Coming back to incentives to push up fees, wouldn't it be so that if the
competition is indeed for authors, and the choice of where to submit for
publication is the authors', payment on behalf of authors is a strong
*disincentive* to keep pushing up fees? Wouldn't input-related charges
restore transparency and a relationship between price and quantity?
Wouldn't, even if it were to result in the same total cost to Academe in
the aggregate, open access be preferable to access restricted to those who
pay? I know, in an input-paid system authors without funding, for instance
those from developing countries, would still be disadvantaged. But it is
an awful lot easier to remedy that by waivers, subsidies, differential
pricing, than to prevent, by legal and technical means, any 'seepage' or
'leakage' of cheap subscriptions to developing countries back into richer
countries which is necessary in a subscription and licence environment.

The other point Anderson makes is that "The end result is that control
over what is published will shift from the consumers of information, who
ultimately decide what will be published through their subscription
dollars, to the sponsors of research".

If only. Would there be a serials crisis if this were the case? Doesn't he
imply that the consumers of information should decide what research is
being done? Research being done is, on the whole, published.

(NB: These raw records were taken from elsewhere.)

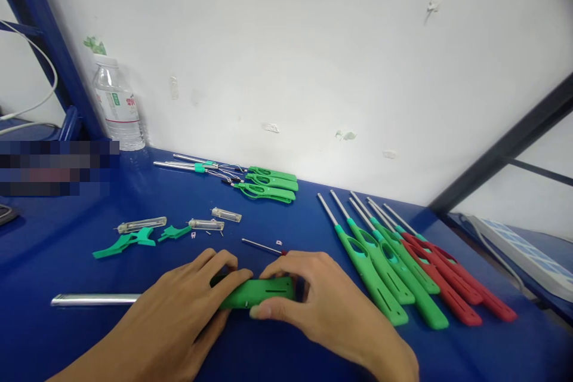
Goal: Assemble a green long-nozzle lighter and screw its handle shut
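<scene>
A green long-necked lighter (268, 293) lies level near the front of the blue table, its metal tube (96, 299) pointing left. My left hand (179, 304) is closed over its middle, fingers on top, hiding the trigger part. My right hand (322, 304) grips the right end of the handle between thumb and fingers. Just behind my right hand lies a thin screwdriver (262, 246), its red handle mostly hidden by the fingers. Farther left are clear fuel tanks (206, 225) and teal trigger pieces (123, 243), with a few tiny parts beside them.
Several green lighters (369, 271) and red lighters (447, 283) lie side by side at the right. Green half-shells (268, 192) with wired metal tubes (179, 166) lie at the back. A water bottle (119, 107) stands against the wall at the back left.
</scene>
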A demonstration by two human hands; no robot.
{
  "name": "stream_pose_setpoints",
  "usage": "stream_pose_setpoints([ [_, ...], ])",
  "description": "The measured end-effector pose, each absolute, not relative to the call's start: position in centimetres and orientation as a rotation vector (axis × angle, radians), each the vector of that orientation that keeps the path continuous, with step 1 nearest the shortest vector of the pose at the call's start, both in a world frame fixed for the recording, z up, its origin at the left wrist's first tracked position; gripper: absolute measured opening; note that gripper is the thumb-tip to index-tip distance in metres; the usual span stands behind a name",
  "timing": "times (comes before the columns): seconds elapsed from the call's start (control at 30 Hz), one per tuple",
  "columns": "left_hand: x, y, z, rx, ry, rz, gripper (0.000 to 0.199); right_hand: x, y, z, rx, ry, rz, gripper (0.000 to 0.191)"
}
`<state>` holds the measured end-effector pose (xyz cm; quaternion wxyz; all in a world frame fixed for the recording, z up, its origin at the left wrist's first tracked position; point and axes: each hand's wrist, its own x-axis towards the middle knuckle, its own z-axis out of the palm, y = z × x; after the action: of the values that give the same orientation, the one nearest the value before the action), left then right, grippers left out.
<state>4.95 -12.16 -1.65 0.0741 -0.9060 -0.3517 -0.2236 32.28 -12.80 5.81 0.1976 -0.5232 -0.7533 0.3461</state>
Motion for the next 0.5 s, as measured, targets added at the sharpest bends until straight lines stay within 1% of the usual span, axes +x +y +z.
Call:
stream_pose_setpoints([
  [0.07,4.9,-12.2,-1.6,-2.697,-1.038,-0.679,0.048,32.4,-12.8,5.7,-1.486,-2.114,1.011,0.030],
  [0.13,4.9,-12.3,-1.6,-2.689,-1.026,-0.665,0.050,32.5,-12.7,5.6,-1.506,-2.121,1.011,0.032],
  [0.2,4.8,-12.3,-1.8,-2.675,-1.009,-0.645,0.051,32.6,-12.6,5.5,-1.496,-2.133,0.993,0.029],
  [0.3,4.7,-12.2,-2.0,-2.634,-0.961,-0.605,0.045,32.7,-12.6,5.5,-1.435,-2.149,0.975,0.021],
  [0.37,4.9,-12.0,-1.8,-2.616,-0.905,-0.591,0.044,32.8,-12.6,5.6,-1.407,-2.156,0.971,0.017],
  [0.5,5.9,-11.8,-0.8,-2.550,-0.915,-0.666,0.052,32.7,-12.7,5.8,-1.419,-2.152,0.970,0.017],
])
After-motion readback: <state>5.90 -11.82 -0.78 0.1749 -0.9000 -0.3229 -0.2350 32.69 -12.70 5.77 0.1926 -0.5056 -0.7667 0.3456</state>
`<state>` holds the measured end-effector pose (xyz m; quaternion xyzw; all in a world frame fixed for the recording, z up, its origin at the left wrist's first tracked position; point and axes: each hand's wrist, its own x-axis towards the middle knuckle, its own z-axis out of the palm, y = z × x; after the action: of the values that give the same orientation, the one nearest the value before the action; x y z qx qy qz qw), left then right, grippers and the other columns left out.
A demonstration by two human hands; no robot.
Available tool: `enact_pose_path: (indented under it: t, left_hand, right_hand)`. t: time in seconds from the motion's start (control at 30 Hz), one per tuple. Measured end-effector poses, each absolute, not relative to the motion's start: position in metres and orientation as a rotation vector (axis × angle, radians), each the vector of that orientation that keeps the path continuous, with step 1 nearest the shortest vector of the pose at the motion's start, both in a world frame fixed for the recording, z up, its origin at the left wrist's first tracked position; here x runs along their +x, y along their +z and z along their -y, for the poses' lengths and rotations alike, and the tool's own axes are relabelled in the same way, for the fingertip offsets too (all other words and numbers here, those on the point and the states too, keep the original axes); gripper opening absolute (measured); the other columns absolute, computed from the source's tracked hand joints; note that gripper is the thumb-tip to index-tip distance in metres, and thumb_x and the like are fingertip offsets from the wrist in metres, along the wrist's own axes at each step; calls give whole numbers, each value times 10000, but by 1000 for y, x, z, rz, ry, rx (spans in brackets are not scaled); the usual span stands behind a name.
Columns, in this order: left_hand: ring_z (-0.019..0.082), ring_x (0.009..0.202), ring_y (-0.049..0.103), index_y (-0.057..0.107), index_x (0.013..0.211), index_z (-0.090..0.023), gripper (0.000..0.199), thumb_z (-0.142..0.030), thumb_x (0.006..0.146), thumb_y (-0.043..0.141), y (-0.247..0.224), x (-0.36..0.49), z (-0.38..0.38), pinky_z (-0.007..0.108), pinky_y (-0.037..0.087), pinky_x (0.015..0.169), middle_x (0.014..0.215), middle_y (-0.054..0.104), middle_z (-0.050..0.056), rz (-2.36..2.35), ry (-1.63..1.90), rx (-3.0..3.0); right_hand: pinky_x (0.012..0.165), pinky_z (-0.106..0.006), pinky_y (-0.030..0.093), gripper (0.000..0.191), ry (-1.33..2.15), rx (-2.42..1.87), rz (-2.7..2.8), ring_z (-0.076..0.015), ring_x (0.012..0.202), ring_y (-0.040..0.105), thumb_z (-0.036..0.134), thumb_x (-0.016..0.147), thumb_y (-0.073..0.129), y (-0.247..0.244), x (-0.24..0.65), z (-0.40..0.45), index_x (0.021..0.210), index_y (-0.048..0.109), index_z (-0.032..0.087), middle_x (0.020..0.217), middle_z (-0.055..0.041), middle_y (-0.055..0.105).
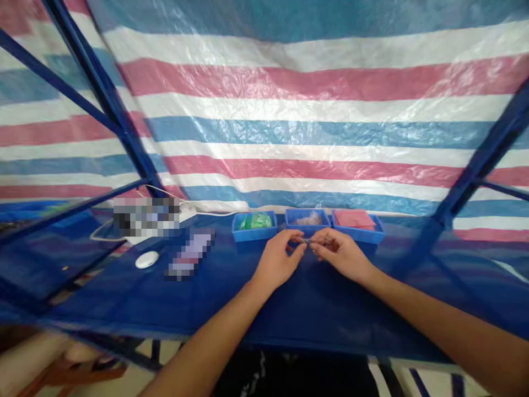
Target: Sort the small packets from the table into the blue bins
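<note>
Just in front of the middle bin, my left hand and my right hand meet fingertip to fingertip. Between them is a small thin greyish piece, too small to name, pinched from both sides. Behind the hands stand three blue bins in a row. The left bin has green packets in it. In the middle bin lie small clear, pinkish pieces. Pink sheets, stacked, rest in the right bin.
On the blue tabletop, a round white object and a blurred flat object lie to the left. White cables run along the back. Blue metal posts and a striped plastic sheet bound the space. Another person's limb shows at lower left.
</note>
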<state>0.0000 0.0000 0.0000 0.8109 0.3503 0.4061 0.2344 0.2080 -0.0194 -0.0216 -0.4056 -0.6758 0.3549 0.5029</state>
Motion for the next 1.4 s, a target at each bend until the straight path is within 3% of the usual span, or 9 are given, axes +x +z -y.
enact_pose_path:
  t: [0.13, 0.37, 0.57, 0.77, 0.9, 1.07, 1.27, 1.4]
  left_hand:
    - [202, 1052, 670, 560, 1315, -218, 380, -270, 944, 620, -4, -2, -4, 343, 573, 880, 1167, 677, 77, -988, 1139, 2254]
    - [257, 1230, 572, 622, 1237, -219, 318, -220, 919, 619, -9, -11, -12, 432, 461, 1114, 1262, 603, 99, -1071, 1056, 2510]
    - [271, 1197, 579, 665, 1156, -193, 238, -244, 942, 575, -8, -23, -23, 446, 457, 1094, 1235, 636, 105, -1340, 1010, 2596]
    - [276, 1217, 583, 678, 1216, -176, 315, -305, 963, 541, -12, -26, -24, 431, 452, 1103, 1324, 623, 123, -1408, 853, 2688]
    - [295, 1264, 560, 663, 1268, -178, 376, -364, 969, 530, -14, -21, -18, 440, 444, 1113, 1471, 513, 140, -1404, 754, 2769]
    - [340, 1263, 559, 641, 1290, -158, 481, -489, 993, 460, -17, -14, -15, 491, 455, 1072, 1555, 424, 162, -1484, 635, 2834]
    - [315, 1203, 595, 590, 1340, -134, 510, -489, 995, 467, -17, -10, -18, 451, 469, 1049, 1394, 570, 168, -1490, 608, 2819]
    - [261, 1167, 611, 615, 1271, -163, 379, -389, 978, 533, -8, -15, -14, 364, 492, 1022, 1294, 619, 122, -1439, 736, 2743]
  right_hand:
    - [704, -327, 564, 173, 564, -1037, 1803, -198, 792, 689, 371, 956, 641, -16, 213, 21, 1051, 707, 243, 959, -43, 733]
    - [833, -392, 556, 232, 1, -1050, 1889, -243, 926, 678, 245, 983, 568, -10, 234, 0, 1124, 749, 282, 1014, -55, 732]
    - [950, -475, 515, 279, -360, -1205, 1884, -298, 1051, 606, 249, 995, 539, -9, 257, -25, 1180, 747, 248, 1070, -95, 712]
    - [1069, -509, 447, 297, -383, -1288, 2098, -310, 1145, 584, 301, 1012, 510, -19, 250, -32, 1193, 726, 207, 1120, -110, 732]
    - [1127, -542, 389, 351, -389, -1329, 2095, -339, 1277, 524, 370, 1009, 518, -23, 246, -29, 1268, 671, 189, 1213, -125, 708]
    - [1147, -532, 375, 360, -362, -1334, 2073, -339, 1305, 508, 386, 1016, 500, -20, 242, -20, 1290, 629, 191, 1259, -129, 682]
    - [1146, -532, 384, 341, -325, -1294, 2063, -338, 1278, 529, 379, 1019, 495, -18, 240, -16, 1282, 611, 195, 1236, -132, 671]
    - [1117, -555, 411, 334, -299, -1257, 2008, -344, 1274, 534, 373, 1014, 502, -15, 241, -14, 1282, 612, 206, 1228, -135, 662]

The sponsors
insist on that. The 'publish-or-perish' imperative.

It is the lack of any kind of meaningful economic competition in the
traditional publishing arena that is the problem. Competition between
publishers seems to be on the level of 'dare I increase my subscription
prices more than you do', and then using the lucrative proceeds to buy out
other publishers. Let me be clear, there is nothing wrong with profit and
commerce. But let's call a spade a spade, why accept having to pay a
premium for unchecked monopoly and excessive profit if it doesn't even
deliver the goods desired?

Jan Velterop

> -----Original Message-----
> From: D Anderson [mailto:danderson@corhealth.com]
> Sent: 13 August 2003 22:46
> To: liblicense-l@lists.yale.edu
> Subject: RE: PLoS pricing and the perceived ability of research grants
> to cover publication costs
> 
> Good points. Another potential drawback of a model that relies on authors
> to cover publishing costs is that publishers will have a strong incentive
> to keep pushing up fees, since author-generated fees will be their primary
> source of funds to cover costs. One potential scenario is a model in which
> authors, or their institutions, bid up fees by trying to ensure
> publication through ever-higher payments to publishers. A 
> journal at risk of going under might succumb to the temptation to 
> accept, or expedite, a marginal article if the sponsor was willing to 
> pay an exorbitant fee.
> 
> Also, this model obviously would favor research sponsored by 
> well-funded commercial companies.
> 
> The end result is that control over what is published will shift from the
> consumers of information, who ultimately decide what will be published
> through their subscription dollars, to the sponsors of research.